No specific acceptance criteria or reported device performance metrics are provided in the document. The document states that the software "will successfully complete integration testing/verification testing prior to Beta validation" and "Software Beta testing/validation will be successfully completed prior to release," but it doesn't specify what those "successful" criteria are (e.g., minimum accuracy rates, precision, etc.) for its various functions (Cardiac EP Planning, SUREPlaque, Vessel Probe).

Study Details

Given the lack of a specific study to prove acceptance criteria, most of these questions cannot be answered.

1. Sample size used for the test set and the data provenance: Not mentioned.
2. Number of experts used to establish the ground truth for the test set and the qualifications of those experts: Not mentioned.
3. Adjudication method (e.g., 2+1, 3+1, none) for the test set: Not mentioned.
4. If a multi reader multi case (MRMC) comparative effectiveness study was done: Not mentioned. The document focuses on demonstrating substantial equivalence to predicate devices, not on comparing reader performance with and without AI assistance.
5. If a standalone (i.e. algorithm only without human-in-the-loop performance) was done: Not mentioned. The intended use for several features (Cardiac EP Planning, SUREPlaque, Vessel Probe) implicitly involves trained physicians for analysis and assessment, suggesting a human-in-the-loop scenario.
6. The type of ground truth used (expert consensus, pathology, outcomes data, etc.): Not mentioned.
7. The sample size for the training set: Not mentioned.
8. How the ground truth for the training set was established: Not mentioned.

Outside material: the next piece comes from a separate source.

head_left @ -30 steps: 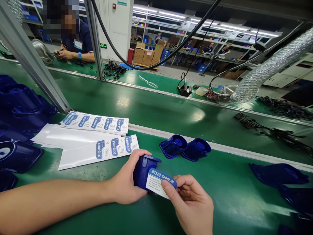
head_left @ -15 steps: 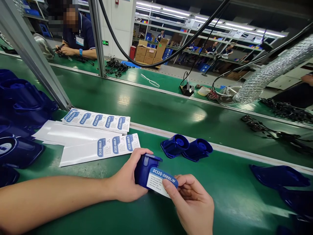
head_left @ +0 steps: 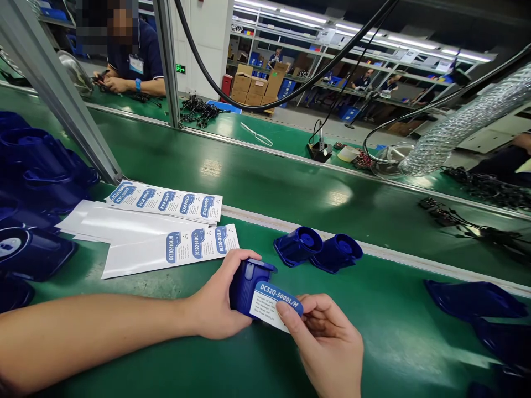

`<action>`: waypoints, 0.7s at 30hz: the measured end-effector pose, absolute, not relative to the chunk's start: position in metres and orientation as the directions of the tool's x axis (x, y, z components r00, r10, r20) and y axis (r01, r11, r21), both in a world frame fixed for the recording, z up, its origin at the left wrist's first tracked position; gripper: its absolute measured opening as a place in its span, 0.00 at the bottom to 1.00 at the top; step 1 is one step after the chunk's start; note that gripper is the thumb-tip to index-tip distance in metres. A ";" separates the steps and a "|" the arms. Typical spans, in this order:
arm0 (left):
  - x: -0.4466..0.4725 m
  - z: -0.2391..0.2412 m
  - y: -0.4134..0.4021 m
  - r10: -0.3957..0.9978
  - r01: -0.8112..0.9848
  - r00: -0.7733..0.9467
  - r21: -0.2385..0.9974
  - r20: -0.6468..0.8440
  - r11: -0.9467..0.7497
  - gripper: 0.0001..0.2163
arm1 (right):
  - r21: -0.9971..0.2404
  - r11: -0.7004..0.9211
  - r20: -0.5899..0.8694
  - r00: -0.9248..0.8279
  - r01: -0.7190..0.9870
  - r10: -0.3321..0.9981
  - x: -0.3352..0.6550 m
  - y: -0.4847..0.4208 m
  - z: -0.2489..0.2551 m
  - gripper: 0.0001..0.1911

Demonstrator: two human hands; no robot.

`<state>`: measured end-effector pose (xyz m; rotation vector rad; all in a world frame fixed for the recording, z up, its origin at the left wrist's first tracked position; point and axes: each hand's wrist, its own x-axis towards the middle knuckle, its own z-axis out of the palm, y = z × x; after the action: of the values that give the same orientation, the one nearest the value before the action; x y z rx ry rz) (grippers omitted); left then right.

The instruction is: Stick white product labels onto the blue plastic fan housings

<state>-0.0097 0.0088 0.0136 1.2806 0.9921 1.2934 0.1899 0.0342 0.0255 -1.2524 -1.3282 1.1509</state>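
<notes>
My left hand (head_left: 218,301) grips a dark blue plastic housing (head_left: 244,282) lying on the green bench. My right hand (head_left: 327,342) pinches a blue-and-white label (head_left: 271,301) marked DC52Q-5000L/H and holds it against the housing's side. Two more blue housings (head_left: 317,249) lie side by side just beyond. Label sheets (head_left: 166,226) with several printed stickers are spread on the bench to the left of my hands.
Stacked blue housings (head_left: 33,188) fill the left edge and more blue parts (head_left: 477,301) lie at the right. A green conveyor belt (head_left: 257,182) runs behind. A slanted metal post (head_left: 53,94) rises at left. A seated person (head_left: 128,61) works across the belt.
My hands stay on the housing with the label pressed to it. The view has shifted slightly.
</notes>
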 end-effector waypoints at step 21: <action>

Summary of Findings from the Document:

The K071331 submission for Vitrea®, Version 4.0 is a 510(k) premarket notification. The primary goal of a 510(k) is to demonstrate substantial equivalence to a currently marketed predicate device, rather than to independently establish the safety and effectiveness of the new device through extensive clinical trials with predefined acceptance criteria.

The document states:

• "The software utilized was designed, developed, tested, and validated according to written procedures."
• "The Vitrea, Version 4.0 system will successfully complete integration testing/verification testing prior to Beta validation."
• "Software Beta testing/validation will be successfully completed prior to release."
• "The Vitrea, Version 4.0 system has similar intended uses as the predicate devices and has very similar technological characteristics. Minor technological differences do not raise any new questions regarding safety or effectiveness of the device. Thus, the Vitrea, Version 4.0 system is substantially equivalent to the predicate devices."

This indicates that internal testing and validation were performed, but the details of these tests, including specific acceptance criteria, sample sizes, ground truth establishment, or clinical performance metrics, are not included in this publicly available 510(k) summary. These details would typically be found in the full 510(k) submission, which is not usually made public in its entirety.